Nobody should ever watch this film and feel that the characters are anything other than pitiable, broken people, engaging in ridiculous behavior.  As much as I thought the movie was kind of charming, I most certainly do not recommend it.  Do yourself a favor and just go buy ABBA's Gold and More Gold collections on Amazon and listen to them instead.

Now, a more interesting development, of course, was the announcement that Star Wars: The Clone Wars is going to be revived.  Lucasfilm made a major mistake when they cancelled it in the first place, and replaced it with the much less compelling Star Wars: Rebels.  And hey, it's a great idea to actually try and do something that the fans have been really wanting for a change, after the flaming bag of crap that was The Last Jedi.  Now, of course, it's hardly enough to stem the hemorrhaging of fans that Rian Johnson, Kathleen Kennedy and even Jar Jar Abrams have caused, but it's still an encouraging sign that at least someone with some pull at Lucasfilm isn't a total idiot.  I have no confidence that they won't screw it up, though.  In fact, the distribution is already causing me to roll my eyes; it's going to be the flagship content of the new Disney Streaming service that's supposed to launch at some point to compete head to head with Netflix and Amazon Prime.  Just what I wanted; to get a whole 'nother streaming service.  Just so I can watch Clone Wars and Marvel movies that I'll either buy on blu-ray or not worry about watching again anyway.  Sigh.

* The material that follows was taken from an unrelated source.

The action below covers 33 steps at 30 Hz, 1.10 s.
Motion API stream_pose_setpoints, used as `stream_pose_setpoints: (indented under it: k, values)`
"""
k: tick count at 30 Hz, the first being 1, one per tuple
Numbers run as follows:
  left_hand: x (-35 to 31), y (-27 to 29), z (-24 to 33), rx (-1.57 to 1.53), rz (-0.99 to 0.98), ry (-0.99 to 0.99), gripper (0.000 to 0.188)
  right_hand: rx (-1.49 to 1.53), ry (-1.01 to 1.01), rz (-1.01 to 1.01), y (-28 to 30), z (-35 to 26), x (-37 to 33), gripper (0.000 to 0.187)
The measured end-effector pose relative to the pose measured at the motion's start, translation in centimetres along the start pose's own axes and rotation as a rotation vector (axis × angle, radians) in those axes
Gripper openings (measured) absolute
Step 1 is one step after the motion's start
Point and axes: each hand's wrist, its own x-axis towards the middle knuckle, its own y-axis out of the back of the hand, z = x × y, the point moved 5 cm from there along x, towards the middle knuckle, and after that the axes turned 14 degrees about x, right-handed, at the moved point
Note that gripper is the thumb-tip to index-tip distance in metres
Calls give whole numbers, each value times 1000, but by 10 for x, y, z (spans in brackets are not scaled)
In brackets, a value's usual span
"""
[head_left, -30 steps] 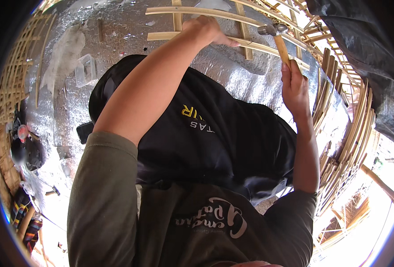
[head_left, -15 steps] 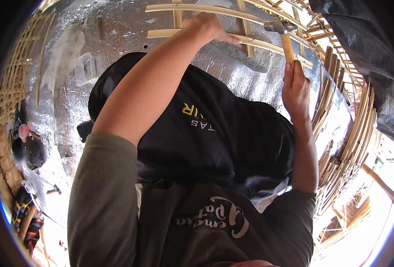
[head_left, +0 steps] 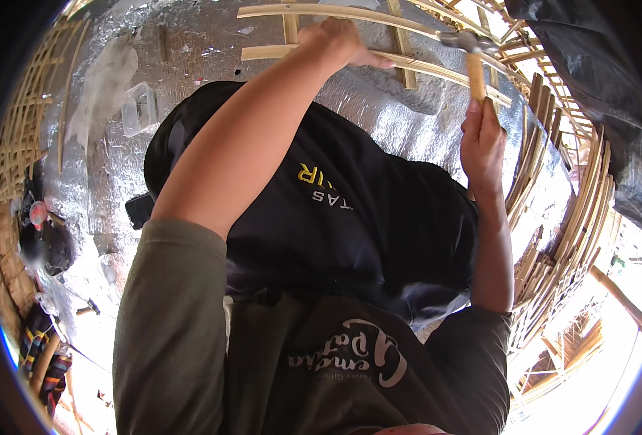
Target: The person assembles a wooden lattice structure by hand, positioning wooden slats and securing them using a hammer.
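A frame of pale bamboo strips lies beyond my knees, long strips crossed by short ones. My left hand (head_left: 333, 42) reaches across to it and grips the nearer long strip (head_left: 437, 70), thumb stretched along the strip to the right; its other fingers are mostly hidden. Another long strip (head_left: 386, 19) runs just beyond that hand. My right hand (head_left: 483, 141) holds a hammer by its wooden handle (head_left: 476, 78), metal head (head_left: 468, 41) raised at the far end. In the picture, the head overlaps the frame's right part; contact cannot be made out.
Shiny foil sheeting (head_left: 183, 47) covers the floor. Bundled bamboo strips (head_left: 553, 254) lie at my right, below dark plastic sheeting (head_left: 596, 80). At left are a clear plastic container (head_left: 139, 109), a woven bamboo panel (head_left: 27, 119) and another hammer (head_left: 87, 308).
The hammer in my right hand has shifted slightly to the right, its head tilting a little differently. My left hand stays in place on the strip.
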Motion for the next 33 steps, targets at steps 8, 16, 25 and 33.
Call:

Meanwhile, Galaxy's Edge continues to go from strength to strength and Vox Day has already hinted at work to bring not only books and comics (which he's already done) but even visual content—movies and TV shows—that turn their backs on the traditional industry and ignore it entirely.  That can't come fast enough.



My son thinks that for sure it's going to tank.  After all, all of his half dozen or so friends that he talks to about it have no interest in Disney Streaming, and he's kind of a Debbie Downer anyway who always finds something negative to say about whatever is going on around him, so we don't take his prognostications of doom for every new venture all that seriously.

But I admit that I'm both wary and cynical about this venture myself.

That same son also swears that he's seen evidence that the old Teen Titans TV show is going to be revived too.  I haven't seen any evidence of this myself, but why not?  That's a relatively engaging show too, and one of the early ones that proved that even being targeted towards kids, it can gain a broader audience by simply being good material, good stories, engaging characters, etc.

It used to be for most of Western civilization that there wasn't really a difference between entertainment aimed at children and entertainment for others.  It's long past time that we get past that false dichotomy, which is another legacy of the nannying, totalitarian Puritans and their attempts to purge Western civilization of everything of any real virtue.  Let's just make good stuff that appeals to everyone.  If that means its animated because it's easier to do some thing in animation, that's fine.  I think in the era of mainstreamization of anime, whatever stigma there is attached to animation is long gone except for the relict Boomers still kicking around trying to tell everyone else what they should do.